Blake Smith

create. code. learn.

»

Running NixOS Tests with Nix Flakes

I’ve been using Nix / NixOS for a couple years now, but have never really bothered to learn the NixOS testing framework. After playing with it a bit, I really like it! It’s like all the best properties of classic Vagrant and Chef Test Kitchen, but with the power and reproducibility of Nix.

Andreas Fuchs’ blogged about how NixOS tests actually helped them catch a regression in their code, so I felt inspired to give it a try.

Since I use nix flakes for all my personal development and machine setup, and the Nix documentation doesn’t go into detail about how to use the NixOS test harness with flakes, I wrote up my initial investigation here.
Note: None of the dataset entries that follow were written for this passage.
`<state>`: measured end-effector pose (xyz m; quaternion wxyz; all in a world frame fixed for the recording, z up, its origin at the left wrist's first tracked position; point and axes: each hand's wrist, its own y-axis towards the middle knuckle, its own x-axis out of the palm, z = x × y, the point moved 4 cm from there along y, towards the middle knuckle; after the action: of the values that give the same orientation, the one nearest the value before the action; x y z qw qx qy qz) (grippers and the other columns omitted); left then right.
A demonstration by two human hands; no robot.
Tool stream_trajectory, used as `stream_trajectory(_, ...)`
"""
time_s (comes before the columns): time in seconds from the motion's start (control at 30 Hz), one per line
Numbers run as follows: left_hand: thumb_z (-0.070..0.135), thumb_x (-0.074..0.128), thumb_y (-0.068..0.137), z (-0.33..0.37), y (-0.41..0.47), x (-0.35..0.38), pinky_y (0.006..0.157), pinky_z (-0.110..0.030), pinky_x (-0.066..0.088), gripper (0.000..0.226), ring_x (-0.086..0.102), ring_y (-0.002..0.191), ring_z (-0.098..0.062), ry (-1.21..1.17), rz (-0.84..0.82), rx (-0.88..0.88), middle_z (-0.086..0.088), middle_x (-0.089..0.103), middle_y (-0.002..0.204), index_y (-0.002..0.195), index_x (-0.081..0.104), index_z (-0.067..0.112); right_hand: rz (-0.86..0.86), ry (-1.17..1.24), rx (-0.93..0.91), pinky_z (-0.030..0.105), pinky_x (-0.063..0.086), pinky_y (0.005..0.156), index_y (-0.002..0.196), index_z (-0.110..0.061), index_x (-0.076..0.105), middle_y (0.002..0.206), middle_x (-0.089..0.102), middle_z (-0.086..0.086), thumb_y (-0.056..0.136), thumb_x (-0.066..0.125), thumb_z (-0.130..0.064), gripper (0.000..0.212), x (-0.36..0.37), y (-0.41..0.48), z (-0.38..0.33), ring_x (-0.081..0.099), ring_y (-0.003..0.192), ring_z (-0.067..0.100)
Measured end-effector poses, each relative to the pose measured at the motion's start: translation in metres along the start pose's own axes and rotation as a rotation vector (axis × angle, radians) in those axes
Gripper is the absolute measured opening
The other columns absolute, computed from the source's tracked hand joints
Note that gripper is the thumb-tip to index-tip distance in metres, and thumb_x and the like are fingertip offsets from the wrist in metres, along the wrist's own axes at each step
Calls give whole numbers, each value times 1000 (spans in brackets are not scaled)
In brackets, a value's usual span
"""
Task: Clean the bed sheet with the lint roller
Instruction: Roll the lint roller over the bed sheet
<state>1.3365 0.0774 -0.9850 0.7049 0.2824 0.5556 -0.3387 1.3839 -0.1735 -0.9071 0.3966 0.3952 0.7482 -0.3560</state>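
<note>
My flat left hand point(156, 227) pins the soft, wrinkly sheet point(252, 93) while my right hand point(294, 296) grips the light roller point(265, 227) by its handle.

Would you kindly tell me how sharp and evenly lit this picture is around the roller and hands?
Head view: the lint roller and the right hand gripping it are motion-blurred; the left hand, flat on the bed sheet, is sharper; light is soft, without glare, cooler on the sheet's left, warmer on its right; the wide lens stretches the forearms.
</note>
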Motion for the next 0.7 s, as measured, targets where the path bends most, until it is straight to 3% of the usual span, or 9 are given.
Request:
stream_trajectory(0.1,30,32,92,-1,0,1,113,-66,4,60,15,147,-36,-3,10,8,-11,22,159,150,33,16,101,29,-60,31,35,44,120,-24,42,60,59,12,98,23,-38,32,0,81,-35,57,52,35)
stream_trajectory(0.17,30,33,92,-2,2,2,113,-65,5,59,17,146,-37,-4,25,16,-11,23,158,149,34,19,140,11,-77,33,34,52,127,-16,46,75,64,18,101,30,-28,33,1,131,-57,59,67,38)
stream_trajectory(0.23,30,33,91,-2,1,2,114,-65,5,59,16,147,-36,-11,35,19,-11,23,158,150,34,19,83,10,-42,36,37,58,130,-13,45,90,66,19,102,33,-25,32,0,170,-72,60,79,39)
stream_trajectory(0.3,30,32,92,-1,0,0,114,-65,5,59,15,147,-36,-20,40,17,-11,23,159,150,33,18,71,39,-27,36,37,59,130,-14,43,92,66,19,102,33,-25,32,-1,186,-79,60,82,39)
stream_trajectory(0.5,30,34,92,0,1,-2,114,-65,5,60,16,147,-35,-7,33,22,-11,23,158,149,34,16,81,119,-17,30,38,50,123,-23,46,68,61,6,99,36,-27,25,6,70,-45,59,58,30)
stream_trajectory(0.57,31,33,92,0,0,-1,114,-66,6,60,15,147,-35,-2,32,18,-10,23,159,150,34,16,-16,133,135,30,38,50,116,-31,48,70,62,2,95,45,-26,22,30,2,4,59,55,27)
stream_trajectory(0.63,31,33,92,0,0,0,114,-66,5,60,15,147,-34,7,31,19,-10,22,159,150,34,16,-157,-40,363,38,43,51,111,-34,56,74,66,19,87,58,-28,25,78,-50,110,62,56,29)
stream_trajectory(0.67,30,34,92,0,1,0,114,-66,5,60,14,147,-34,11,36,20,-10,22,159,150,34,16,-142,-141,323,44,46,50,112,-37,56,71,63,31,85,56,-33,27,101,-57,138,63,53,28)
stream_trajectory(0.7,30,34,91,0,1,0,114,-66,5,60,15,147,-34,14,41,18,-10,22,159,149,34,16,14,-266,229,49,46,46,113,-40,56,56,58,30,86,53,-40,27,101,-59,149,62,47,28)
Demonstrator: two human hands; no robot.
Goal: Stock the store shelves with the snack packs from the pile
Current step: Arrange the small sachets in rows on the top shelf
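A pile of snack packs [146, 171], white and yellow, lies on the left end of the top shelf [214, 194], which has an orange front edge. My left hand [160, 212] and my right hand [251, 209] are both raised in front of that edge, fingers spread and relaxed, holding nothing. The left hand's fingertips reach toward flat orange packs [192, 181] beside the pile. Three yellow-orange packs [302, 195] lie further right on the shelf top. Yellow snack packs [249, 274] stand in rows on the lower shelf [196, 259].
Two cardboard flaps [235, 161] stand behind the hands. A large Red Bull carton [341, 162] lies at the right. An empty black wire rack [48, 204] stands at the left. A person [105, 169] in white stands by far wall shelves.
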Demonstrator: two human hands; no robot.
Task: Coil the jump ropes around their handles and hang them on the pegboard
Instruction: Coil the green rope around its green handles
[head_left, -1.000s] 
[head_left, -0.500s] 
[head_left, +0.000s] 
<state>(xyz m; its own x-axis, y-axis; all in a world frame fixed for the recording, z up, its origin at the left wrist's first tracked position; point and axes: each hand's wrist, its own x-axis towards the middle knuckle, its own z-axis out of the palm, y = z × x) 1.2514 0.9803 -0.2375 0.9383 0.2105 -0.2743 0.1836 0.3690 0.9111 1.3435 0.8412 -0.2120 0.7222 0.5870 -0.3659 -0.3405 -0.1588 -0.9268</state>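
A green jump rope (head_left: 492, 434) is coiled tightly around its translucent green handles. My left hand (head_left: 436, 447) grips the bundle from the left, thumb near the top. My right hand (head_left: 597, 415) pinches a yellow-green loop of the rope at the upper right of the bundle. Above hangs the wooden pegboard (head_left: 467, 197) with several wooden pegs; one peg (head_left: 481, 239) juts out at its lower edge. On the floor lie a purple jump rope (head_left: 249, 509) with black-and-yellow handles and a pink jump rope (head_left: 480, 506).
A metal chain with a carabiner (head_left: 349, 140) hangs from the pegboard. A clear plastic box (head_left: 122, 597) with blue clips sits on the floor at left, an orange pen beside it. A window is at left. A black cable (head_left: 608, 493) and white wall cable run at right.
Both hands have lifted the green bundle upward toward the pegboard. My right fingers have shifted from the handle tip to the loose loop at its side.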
This setup will allow us to:

  1. Build a custom package with nix flakes.
  2. Run that package as a NixOS systemd service via a NixOS module.
  3. Boot a QEMU machine and execute automated tests against the package / module configuration.

Because it’s Nix, the entire process of building the package, assembling it into a systemd service, booting a QEMU VM, and executing tests all happens with a single command with a declarative build definition.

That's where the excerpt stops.